### What you should do
Find the line containing "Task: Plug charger" in the listing below. Repeat it exactly, along with each following line up to and including the one containing "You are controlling".

### Dataset
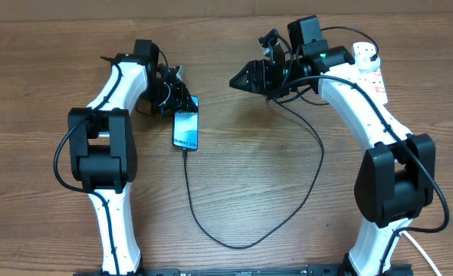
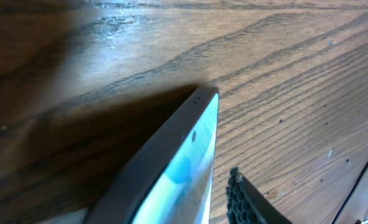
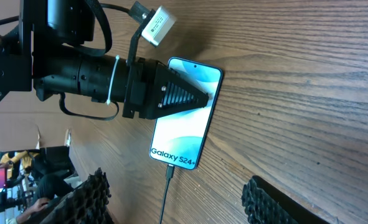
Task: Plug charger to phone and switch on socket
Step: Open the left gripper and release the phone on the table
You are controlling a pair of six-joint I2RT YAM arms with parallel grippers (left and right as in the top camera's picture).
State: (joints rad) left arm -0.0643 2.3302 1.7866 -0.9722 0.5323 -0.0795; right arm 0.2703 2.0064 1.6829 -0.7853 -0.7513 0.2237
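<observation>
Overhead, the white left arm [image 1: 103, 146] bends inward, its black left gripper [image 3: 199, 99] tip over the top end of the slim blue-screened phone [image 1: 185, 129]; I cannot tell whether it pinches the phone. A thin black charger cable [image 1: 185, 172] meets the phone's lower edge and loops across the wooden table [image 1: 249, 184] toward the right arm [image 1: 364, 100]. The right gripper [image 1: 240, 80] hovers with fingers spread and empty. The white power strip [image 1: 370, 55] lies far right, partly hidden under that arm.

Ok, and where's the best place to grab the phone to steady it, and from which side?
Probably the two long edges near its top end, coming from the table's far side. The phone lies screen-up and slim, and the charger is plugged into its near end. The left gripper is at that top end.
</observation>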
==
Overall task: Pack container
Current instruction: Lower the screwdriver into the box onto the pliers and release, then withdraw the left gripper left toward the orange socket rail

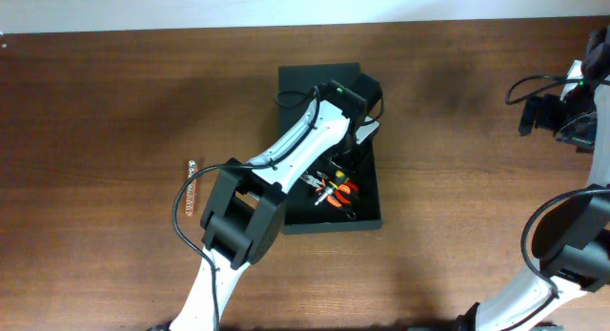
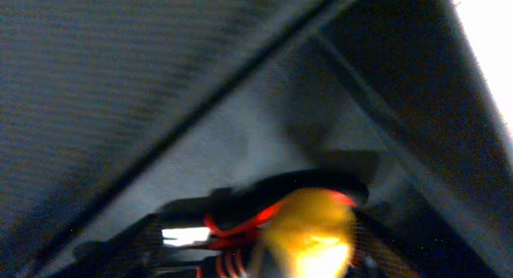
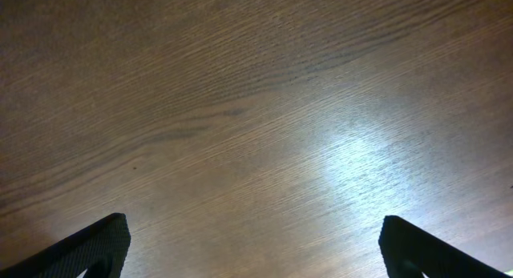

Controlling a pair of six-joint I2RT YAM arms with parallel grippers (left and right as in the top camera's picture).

### Written solution
Task: Plug charger to phone and switch on socket
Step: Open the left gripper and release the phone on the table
You are controlling a pair of six-joint I2RT YAM arms with parallel grippers (left and right as in the top camera's picture).

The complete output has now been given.